» Prompt: All lines from the opening of the data to the line containing "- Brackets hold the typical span" must be returned unchanged, and only those lines.

Records for processing section start

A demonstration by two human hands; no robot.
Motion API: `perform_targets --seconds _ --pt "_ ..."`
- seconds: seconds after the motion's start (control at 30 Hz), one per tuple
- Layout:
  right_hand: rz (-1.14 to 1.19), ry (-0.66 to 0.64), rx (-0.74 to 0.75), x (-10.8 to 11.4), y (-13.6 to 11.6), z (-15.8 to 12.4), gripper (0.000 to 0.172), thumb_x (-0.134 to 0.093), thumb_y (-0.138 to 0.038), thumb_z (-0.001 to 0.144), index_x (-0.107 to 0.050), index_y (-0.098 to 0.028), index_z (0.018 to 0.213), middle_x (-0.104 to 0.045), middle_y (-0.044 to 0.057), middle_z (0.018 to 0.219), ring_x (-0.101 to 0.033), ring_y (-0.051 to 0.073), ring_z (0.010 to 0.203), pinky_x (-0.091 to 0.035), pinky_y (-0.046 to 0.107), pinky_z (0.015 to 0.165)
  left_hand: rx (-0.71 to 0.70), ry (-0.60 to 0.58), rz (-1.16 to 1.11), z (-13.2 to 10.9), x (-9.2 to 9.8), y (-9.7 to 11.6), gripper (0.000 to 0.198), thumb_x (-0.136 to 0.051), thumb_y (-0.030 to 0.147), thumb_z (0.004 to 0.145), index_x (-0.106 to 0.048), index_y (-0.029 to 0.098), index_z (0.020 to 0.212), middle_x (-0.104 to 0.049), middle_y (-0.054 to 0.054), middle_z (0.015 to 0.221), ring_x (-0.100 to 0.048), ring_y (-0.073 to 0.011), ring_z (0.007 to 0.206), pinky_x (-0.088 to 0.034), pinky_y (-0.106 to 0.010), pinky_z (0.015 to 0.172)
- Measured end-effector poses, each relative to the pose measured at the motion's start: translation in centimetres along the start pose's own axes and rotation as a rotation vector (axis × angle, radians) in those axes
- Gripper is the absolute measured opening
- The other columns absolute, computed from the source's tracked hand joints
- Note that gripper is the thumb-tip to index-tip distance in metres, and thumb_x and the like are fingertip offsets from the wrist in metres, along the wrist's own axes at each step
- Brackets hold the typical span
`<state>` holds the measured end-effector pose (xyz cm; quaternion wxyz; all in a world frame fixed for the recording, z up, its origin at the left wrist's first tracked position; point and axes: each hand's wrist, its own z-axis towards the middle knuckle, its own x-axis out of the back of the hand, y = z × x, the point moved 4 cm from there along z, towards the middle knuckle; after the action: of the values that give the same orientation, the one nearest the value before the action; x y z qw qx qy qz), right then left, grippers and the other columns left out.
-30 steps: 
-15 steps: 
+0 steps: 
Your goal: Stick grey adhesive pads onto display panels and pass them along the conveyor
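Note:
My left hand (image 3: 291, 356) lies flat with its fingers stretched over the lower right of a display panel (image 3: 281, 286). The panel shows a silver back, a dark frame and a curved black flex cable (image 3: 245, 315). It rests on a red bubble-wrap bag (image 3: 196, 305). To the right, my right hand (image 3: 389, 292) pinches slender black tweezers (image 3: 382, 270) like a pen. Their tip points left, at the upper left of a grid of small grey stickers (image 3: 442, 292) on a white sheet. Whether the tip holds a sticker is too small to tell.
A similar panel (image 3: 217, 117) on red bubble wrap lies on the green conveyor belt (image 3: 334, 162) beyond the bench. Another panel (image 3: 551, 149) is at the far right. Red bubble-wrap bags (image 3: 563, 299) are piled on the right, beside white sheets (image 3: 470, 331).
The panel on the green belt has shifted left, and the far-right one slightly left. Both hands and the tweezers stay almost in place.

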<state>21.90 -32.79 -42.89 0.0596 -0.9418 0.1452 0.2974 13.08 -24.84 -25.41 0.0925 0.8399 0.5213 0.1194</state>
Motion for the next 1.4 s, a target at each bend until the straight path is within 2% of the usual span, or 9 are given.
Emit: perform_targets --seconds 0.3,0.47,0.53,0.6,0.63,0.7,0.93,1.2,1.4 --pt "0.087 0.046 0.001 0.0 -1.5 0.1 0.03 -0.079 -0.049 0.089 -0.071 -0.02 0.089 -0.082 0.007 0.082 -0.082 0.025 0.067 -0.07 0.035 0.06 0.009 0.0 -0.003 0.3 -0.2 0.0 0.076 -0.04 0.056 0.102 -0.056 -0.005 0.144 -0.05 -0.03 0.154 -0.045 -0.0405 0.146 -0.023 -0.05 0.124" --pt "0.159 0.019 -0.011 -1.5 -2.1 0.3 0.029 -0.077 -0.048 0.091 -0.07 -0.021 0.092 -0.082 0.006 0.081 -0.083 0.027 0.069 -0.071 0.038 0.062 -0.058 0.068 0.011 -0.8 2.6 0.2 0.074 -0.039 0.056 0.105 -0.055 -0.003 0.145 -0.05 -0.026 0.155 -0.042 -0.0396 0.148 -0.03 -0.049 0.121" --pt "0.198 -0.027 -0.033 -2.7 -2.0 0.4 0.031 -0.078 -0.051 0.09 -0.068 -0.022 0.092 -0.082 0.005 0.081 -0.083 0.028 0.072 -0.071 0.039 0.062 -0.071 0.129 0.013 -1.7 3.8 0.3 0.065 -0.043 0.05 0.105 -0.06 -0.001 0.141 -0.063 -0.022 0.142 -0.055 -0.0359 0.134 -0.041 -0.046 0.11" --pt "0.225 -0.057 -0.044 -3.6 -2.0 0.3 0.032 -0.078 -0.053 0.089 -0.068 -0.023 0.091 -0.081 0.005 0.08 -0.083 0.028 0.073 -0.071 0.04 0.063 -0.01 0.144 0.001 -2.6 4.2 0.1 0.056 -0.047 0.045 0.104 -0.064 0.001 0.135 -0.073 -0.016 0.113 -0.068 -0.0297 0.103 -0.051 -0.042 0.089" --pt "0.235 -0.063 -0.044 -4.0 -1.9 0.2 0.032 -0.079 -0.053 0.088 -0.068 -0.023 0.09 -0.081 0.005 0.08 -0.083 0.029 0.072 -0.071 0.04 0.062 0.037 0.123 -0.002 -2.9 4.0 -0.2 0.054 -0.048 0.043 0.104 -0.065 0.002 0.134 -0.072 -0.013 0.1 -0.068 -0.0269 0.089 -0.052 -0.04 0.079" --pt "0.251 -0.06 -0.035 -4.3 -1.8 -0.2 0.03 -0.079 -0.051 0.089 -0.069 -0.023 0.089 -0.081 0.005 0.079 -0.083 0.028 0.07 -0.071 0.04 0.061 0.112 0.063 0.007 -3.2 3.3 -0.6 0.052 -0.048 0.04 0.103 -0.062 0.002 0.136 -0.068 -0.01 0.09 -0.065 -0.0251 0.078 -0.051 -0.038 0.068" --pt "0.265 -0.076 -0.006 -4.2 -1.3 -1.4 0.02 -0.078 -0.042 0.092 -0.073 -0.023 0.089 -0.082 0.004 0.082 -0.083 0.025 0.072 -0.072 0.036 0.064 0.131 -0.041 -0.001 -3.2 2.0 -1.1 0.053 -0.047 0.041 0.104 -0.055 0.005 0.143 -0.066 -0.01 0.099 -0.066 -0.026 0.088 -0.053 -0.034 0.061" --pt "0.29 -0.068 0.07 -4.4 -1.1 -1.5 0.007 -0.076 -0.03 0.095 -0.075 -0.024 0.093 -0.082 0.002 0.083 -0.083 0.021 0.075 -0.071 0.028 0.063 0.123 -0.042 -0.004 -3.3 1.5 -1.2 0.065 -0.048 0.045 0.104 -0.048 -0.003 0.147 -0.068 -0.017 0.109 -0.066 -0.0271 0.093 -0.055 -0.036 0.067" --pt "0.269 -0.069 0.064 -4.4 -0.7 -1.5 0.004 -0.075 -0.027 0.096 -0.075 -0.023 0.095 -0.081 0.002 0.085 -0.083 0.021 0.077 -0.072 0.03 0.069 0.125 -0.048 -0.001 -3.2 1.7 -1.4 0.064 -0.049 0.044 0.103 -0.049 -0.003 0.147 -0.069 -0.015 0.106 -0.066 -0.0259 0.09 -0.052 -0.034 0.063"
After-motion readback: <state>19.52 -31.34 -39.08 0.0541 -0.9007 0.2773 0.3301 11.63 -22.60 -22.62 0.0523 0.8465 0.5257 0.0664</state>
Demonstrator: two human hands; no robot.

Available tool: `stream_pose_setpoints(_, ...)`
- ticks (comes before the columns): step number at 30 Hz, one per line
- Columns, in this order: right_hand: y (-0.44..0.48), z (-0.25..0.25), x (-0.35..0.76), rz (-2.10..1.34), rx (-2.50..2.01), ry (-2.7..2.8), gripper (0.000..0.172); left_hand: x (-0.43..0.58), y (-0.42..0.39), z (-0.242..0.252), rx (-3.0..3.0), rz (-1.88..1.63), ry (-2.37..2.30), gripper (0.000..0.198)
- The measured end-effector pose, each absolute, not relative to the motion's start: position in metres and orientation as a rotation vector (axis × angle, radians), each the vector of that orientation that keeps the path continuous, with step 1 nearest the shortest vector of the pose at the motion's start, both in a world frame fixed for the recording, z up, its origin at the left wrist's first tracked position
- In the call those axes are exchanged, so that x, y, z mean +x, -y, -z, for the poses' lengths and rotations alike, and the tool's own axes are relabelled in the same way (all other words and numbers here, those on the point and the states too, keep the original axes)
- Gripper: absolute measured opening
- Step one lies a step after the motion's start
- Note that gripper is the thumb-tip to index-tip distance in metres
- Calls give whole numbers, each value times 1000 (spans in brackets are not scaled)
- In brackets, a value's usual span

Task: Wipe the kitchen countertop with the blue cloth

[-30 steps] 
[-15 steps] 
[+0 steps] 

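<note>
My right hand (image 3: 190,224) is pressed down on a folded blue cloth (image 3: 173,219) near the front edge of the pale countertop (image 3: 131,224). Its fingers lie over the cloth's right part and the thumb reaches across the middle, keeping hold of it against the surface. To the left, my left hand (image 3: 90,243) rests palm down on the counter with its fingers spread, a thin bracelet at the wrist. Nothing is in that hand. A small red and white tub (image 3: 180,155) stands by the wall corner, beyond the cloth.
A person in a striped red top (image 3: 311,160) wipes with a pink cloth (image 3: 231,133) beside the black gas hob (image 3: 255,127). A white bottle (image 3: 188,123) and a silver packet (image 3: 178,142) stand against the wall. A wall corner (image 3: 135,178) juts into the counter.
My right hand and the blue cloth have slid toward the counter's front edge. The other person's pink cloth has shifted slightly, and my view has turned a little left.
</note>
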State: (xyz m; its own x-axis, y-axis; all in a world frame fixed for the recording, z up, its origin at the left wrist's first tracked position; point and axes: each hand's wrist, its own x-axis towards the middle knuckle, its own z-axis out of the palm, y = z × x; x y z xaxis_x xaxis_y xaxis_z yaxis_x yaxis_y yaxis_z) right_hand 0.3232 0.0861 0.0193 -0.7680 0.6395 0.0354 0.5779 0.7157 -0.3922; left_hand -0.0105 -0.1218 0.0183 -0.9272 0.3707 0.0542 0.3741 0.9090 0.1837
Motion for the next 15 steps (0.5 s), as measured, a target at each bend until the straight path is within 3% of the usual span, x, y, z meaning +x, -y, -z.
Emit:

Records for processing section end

» Solution:
A demonstration by two human hands; no robot.
Motion API: `perform_targets --seconds _ --pt "_ ..."`
- seconds: seconds after the motion's start (control at 30 Hz), one per tuple
- Layout:
  right_hand: rz (-1.14 to 1.19), ry (-0.66 to 0.64), rx (-0.74 to 0.75), x (-10.8 to 11.4), y (-13.6 to 11.6), z (-15.8 to 12.4), gripper (0.000 to 0.172), thumb_x (-0.134 to 0.093), thumb_y (-0.138 to 0.038), thumb_z (-0.001 to 0.144), index_x (-0.107 to 0.050), index_y (-0.098 to 0.028), index_z (0.018 to 0.213), middle_x (-0.104 to 0.045), middle_y (-0.044 to 0.057), middle_z (0.018 to 0.219), ring_x (-0.101 to 0.033), ring_y (-0.051 to 0.073), ring_z (0.010 to 0.203), pinky_x (-0.091 to 0.035), pinky_y (-0.046 to 0.107), pinky_z (0.015 to 0.165)
  left_hand: rx (-0.71 to 0.70), ry (-0.60 to 0.58), rz (-1.16 to 1.11), z (-13.2 to 10.9), x (-9.2 to 9.8), y (-9.7 to 11.6), gripper (0.000 to 0.198), thumb_x (-0.136 to 0.051), thumb_y (-0.030 to 0.147), thumb_z (0.004 to 0.145), index_x (-0.106 to 0.048), index_y (-0.029 to 0.098), index_z (0.020 to 0.212), middle_x (-0.104 to 0.049), middle_y (-0.054 to 0.054), middle_z (0.015 to 0.221), ring_x (-0.100 to 0.048), ring_y (-0.073 to 0.011), ring_z (0.007 to 0.206), pinky_x (-0.088 to 0.034), pinky_y (-0.106 to 0.010), pinky_z (0.015 to 0.172)
- Measured end-effector poses, each relative to the pose measured at the motion's start: translation in centimetres along the start pose's own axes and rotation as a rotation vector (axis × angle, radians) in those axes
- Gripper is the absolute measured opening
- The other columns absolute, computed from the source's tracked hand joints
- Note that gripper is the thumb-tip to index-tip distance in metres, and thumb_x and the like are fingertip offsets from the wrist in metres, along the wrist's own axes at each step
- Brackets hold the typical span

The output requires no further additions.